A company like Roche brings to PTC a high degree of cost- and risk-sharing. With its abundant resources, Roche can leverage technology for new therapeutic areas and maximize the smaller partner’s expertise (particularly in expensive areas like cardiology and oncology which might be out of the smaller entity’s reach). On the commercial end of the drug development cycle, the large pharmaceutical’s existing sales and marketing engines can help drive the biotech’s drug to success in the marketplace. If nothing else, a larger company’s involvement offers validation of the smaller organization’s research.
The keys to making these types of relationships work? It all comes down to respect and trust, said the presenters. Know what is important to the partner, define the needs of the alliance up front, establish criteria for success early, manage resources skillfully, and maintain transparency while keeping an eye on common goals along the way.
Sarry said that it is crucial to be proactive and detail the large company’s formal processes in the alliance’s start-up phase, long before the biotech is confronted with a situation that involves cutting through rolls of red tape.
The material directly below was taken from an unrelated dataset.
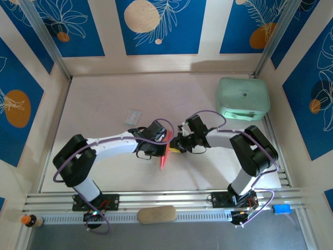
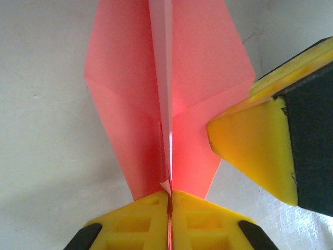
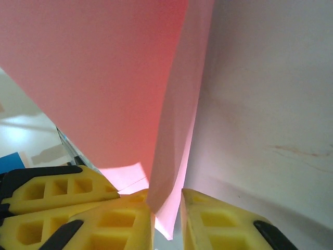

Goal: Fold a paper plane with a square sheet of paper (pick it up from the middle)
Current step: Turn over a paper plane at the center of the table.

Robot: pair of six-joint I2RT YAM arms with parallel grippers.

Trifillis agreed.
“If expectations are set up front that it will take this much time, we can live with it,” she said.
In the bigger picture, a strong relationship has many benefits, even if a compound never reaches the market. You never know when you may need that partner again down the road. Laws of karma are certainly at play, so both sides have plenty of incentive to play nice.
“Drugs die, but relationships last,” said Trifillis.